His smile turned wicked, "Love, your enough to distract in a potato sack, of which Mrs. Petunia Dursley would be very jealous."

"You really don't like them, do you?"

"She and Vernon used to keep me under their stairs when I was a kid, they worked me to the bone while half-starving me while spoiling their son Dudley to the point of obesity and willful stupidity."

Narcissa frowned, "What about your second life?"

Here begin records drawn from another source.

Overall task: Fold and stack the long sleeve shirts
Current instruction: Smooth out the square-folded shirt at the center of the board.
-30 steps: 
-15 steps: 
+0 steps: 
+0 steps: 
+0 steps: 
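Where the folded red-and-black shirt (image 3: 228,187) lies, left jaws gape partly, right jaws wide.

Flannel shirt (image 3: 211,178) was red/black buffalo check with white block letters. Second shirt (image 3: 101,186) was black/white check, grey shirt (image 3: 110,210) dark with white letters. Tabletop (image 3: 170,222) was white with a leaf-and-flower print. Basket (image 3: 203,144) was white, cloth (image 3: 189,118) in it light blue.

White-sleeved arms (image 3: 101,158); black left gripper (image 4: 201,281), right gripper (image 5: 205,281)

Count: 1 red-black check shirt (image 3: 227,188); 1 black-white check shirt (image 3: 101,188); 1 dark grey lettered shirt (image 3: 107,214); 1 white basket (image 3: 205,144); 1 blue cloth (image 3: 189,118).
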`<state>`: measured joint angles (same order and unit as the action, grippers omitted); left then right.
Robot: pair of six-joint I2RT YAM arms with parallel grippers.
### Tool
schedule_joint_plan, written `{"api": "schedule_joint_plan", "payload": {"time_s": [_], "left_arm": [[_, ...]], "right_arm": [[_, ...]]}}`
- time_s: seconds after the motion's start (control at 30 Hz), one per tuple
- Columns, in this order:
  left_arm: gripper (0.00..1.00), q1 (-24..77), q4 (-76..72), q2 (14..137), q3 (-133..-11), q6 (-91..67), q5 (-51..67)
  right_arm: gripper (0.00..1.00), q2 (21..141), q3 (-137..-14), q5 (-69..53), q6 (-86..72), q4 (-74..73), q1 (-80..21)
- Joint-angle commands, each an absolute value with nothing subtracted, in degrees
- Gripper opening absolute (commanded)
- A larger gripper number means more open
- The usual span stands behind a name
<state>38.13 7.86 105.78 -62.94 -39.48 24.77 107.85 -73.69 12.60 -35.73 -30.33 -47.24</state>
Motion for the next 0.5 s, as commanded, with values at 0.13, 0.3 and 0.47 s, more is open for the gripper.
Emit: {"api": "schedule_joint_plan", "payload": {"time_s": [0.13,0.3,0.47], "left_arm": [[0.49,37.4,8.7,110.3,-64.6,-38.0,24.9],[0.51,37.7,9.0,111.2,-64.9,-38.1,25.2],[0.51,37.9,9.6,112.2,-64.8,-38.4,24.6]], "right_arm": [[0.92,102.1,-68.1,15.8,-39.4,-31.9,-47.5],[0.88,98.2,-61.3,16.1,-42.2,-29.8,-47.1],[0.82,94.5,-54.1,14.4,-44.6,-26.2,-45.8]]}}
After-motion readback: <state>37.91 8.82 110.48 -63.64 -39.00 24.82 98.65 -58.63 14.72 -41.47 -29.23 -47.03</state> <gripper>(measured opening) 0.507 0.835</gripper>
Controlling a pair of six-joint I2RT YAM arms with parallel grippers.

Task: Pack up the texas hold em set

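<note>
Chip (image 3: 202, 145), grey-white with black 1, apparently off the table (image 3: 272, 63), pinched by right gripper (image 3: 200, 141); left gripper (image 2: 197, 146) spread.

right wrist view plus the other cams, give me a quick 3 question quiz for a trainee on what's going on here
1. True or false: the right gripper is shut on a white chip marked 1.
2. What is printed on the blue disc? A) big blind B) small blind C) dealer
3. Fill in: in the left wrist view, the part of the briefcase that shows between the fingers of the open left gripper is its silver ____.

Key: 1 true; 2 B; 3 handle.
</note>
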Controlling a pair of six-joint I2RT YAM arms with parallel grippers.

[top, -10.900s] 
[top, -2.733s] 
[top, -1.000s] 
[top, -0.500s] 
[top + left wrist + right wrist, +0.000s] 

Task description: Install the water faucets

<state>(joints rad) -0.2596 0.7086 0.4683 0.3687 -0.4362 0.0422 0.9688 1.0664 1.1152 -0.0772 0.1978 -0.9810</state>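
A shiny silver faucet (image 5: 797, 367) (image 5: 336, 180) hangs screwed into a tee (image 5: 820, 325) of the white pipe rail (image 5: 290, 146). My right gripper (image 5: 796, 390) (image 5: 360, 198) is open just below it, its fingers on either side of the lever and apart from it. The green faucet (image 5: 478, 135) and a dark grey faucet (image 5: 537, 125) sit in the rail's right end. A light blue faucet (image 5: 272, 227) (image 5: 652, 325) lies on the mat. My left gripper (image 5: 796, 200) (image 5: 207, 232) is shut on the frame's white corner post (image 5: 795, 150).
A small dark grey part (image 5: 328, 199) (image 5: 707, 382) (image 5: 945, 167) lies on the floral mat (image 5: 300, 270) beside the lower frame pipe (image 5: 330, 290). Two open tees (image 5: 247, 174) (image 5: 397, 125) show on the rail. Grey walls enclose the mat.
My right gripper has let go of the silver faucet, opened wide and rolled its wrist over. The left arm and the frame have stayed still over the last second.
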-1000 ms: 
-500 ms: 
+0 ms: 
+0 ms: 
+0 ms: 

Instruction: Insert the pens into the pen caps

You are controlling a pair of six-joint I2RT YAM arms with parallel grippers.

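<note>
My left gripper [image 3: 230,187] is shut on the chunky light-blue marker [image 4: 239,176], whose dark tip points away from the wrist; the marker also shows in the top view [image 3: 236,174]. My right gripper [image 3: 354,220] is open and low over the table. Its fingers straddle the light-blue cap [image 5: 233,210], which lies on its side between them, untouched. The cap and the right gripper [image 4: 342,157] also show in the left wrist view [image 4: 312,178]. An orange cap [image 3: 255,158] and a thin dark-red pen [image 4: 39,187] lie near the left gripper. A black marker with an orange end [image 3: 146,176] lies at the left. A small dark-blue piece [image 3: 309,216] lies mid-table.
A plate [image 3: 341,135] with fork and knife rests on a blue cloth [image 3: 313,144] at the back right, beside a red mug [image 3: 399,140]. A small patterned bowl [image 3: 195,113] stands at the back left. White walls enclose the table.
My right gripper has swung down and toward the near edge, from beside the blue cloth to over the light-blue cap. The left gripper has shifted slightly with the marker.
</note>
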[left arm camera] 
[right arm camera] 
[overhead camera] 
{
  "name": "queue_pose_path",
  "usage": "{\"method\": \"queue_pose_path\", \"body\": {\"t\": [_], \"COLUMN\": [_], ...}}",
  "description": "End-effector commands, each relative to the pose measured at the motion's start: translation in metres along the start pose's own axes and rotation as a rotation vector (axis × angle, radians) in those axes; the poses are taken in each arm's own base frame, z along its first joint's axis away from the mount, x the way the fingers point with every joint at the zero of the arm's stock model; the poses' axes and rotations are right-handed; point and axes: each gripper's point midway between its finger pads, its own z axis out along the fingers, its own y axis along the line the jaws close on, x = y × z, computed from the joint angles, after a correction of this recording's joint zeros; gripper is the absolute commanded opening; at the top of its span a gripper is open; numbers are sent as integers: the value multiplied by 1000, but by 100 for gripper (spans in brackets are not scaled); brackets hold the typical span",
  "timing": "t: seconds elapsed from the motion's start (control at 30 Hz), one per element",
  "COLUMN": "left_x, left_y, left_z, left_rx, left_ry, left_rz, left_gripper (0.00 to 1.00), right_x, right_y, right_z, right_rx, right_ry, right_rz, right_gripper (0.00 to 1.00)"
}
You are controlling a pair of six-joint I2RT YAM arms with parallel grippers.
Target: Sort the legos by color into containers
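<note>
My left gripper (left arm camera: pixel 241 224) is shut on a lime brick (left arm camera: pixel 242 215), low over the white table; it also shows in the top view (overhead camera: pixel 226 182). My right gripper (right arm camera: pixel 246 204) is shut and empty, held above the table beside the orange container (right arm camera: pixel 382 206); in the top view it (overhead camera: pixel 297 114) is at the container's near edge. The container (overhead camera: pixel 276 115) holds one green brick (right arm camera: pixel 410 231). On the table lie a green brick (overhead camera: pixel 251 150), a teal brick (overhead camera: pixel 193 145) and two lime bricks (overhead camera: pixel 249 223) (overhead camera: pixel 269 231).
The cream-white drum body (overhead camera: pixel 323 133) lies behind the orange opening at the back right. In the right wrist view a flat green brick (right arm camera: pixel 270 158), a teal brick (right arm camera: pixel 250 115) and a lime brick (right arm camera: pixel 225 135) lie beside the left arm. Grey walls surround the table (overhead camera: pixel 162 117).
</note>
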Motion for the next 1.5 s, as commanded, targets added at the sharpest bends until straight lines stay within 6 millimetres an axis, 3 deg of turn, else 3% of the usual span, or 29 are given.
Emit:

Harry felt his face darken. And she reached up to cup his face, he bowed his head, closing his eyes as he said, "The Dursleys are not good people."

"What did they tell you?"

"That I was worthless, that I would never amount to anything. I hardly finished school before starting full time at the library, and if Naomi hadn't found me, I might still be there now."

She traced one of his loose curls, "Does it ever get to be too much, those two separate lives."

He pulled her into a hug, "If I think about it too hard, it feels like Voldemort's Horcrux is still inside of me, one fighting for dominance of the whole. But if I just let it be… then it's… I was the same person. I thought your experiences change you, made you who you were, but despite Henry Peverell and Harry Potter being different, I am the same person."

She hugged him back, "Well, let's go rub it in your foster family's face just how much you're worth and what you amounted to."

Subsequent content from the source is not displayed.